Figure 1. This is a picture of an EPC CFU-Hill colony (12.5 x magnification) grown in Endocult® medium, after five days of culture on a fibronectin-coated plate. The absolute size of a colony is approximately 0.35 mm, measured from the tip of a spindle shaped cell at the periphery across the body of the colony to the tip of a spindle shaped cell on the other side. Illustration provided by the courtesy of Stem Cell Technologies Inc.
The clinical relevance of these measurements however remains controversial and certain investigators have not been able to demonstrate a tight correlation between CD34 positive “EPCs” assessed by flow cytometry and colony forming ability7.
The role of CD14
Adding further to this phenotypic controversy is the experimental finding that putative CD34 negative angioblasts/progenitors have also been defined in vitro on the basis of their adhesion, growth, maturation and potential to augment (not necessarily by anatomical incorporation) angiogenesis in vivo8. Some groups would argue that peripheral blood derived EPCs which grow in culture are primarily derived from monocytic cells expressing CD14 rather than the flow cytometric markers described above9. This transdifferentiation potential of monocytic cells into cells with endothelial characteristics would suggest a possible common origin, namely a bone marrow-located haemangioblast10. Further evidence, however, would suggest that the original culture model of EPCs should be distinguished from the outgrowth endothelial cell population, which appears to grow exclusively from a CD14 negative fraction. Therefore, it is likely that in the broadest definition, the term EPC refers to a heterogeneous cell population comprising subpopulations that contribute to angiogenesis directly, by incorporation into new vessels, and indirectly, by positively regulating the angiogenic process11.

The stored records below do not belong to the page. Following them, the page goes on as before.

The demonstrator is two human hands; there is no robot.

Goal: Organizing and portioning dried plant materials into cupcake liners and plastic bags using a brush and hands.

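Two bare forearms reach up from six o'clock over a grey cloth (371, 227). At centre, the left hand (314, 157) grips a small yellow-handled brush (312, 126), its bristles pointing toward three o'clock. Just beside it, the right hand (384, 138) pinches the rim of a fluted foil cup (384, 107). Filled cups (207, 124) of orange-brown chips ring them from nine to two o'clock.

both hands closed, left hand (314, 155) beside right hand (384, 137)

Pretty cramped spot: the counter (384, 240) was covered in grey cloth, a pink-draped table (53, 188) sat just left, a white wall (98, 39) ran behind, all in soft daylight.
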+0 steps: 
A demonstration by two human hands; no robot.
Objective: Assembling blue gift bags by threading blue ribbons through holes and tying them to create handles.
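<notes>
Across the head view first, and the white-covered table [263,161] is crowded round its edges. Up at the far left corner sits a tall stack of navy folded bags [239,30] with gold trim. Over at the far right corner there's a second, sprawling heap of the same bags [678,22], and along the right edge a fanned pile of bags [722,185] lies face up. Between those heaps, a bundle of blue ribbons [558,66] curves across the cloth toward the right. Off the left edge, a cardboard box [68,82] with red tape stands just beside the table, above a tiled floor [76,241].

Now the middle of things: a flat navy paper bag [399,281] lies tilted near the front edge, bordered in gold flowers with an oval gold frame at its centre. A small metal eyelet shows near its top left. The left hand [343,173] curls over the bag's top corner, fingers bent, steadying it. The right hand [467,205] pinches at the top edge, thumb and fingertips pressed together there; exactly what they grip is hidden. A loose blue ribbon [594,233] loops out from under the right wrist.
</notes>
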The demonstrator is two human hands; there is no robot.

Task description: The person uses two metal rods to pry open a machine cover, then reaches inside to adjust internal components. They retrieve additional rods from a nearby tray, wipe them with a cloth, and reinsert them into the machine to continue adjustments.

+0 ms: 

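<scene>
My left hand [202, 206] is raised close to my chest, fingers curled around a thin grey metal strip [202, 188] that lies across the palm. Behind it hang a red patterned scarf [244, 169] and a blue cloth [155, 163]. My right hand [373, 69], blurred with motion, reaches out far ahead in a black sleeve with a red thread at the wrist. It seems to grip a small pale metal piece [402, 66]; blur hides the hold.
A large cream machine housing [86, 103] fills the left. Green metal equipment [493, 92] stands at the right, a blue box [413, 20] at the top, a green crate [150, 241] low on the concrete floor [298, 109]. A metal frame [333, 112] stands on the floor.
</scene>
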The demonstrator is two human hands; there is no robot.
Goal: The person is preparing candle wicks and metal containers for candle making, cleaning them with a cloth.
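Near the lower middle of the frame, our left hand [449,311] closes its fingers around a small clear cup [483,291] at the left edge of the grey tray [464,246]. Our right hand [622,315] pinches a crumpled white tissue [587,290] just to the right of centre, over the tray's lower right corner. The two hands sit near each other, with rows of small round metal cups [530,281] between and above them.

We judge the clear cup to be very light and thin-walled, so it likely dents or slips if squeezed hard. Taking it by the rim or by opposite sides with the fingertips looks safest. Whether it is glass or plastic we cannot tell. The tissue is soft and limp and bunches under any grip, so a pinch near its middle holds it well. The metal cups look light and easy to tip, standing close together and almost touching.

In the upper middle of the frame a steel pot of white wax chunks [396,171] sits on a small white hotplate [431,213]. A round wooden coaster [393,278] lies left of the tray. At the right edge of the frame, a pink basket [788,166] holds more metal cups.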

Novel approaches to characterise EPCs
For the reasons outlined above, it is apparent that new markers are urgently needed to reconcile the conflicting evidence in the literature, and to establish a more robust definition of EPCs as required for benchmarking and systematic analysis. Notably, the expression of individual marker proteins may be indicative but not sufficient to characterise stem cell-derived cells12. Instead, the ultimate phenotype of a cell is reflected in their instantaneous protein profile and proteomics, the global analysis of cellular proteins, offers an opportunity to progress towards a molecular classification of stem cell-derived cells13. While transcriptome analysis can be said to generate a cell specific signature14, it will not detail the true differences between stem cells and their progeny because of the importance of post-translational regulation and protein degradation15. The addition of a comparative analysis of protein expression patterns will add penetration and biologic information by distinguishing EPCs from other progenitors of the myeloid lineage and bridging the gap between their cellular plasticity and our current inability to characterise different EPC phenotypes.
Stent-induced vascular damage and re-endothelialisation
Stent implantation is an inherently thrombogenic procedure. Endothelial denudation manifests in a complex interaction between the stent struts and blood components, which includes the activation of platelets, the complement system and coagulation factors and ultimately the deposition of micro-thrombi on the stent surface. Restoration of a confluent and vasculo-protective endothelial monolayer is unpredictable and often patchy16. The regeneration of injured endothelium has several contributory mechanisms, including the proliferation and migration of neighbouring mature endothelial cells. The focal vascular injury incurred by percutaneous coronary intervention in stable patients is a sufficiently potent endogenous stimulus to mobilise bone-marrow derived EPC which also contribute to the repair mechanism17 (Figure 2).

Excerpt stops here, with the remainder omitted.